At 10:52 25.09.01 +0100, Bryan Strange wrote:
>Dear Morgan,
>
>If you are starting a group analysis from scratch then yes, smooth the
>original images to the desired 'total smoothing' for the reasons outlined
>by Darren. If, however, you have undersmoothed in the first instance,
>there is the facility to smooth the con images before the RFX analysis.
>
>Regards,
>Bryan
Hi Bryan, Darren + all others,
with a bit of delay, just one more thought related to this issue:
It seems to me that there is a specific case where it is actually
advantagous to have two steps of smoothing (i.e. successively smoothing
each subject's functional data [first-level] and the con-images
[second-level]) instead of smoothing the original images to the desired
total smoothness straight away. Two separate steps of smoothing seem
appropriate if you want to maintain as much regional specificity as
possible on the single-subject level. This is the case, for example, for
those types of analyses of functional/effective connectivity that require
the selection of *subject-specific* seed voxels and whose results (e.g.

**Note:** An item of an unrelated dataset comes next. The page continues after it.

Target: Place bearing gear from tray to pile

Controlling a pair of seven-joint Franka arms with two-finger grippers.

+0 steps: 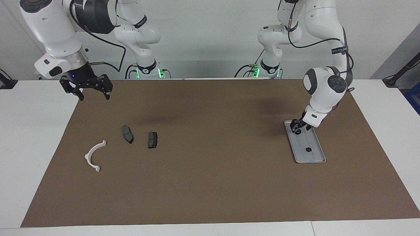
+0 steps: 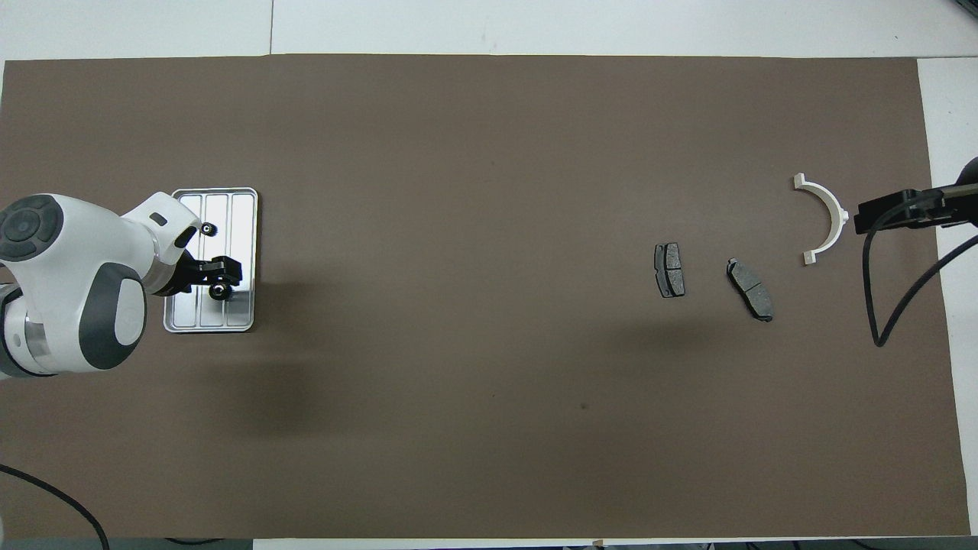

path coefficients) enter a separate (i.e. SPM-independent) second-level
analysis *without* reference to 3D coordinates (e.g. descriptive or
inferential group-level statistics of path coefficients of a given
connection in order to describe variance or test for specific effects,
respectively, concerning the distribution of these path coefficients across
subjects). For this specific case, it thus seems preferable to smooth the
subjects' functional data with a small kernel X (to make possible the use
of Gaussian random field theory) and to smooth the con-images with a larger
kernel Y (to account for inter-individual differences in brain anatomy),
such that the desired total amount of smoothness is given by sqr(X^2 + Y^2).
In all other cases, I agree with you and Darren that it seems best to
achieve the desired degree of total smoothing at the level of the
individual subject's functional data in one step.
Hope this makes sense - please let me know if it doesn't.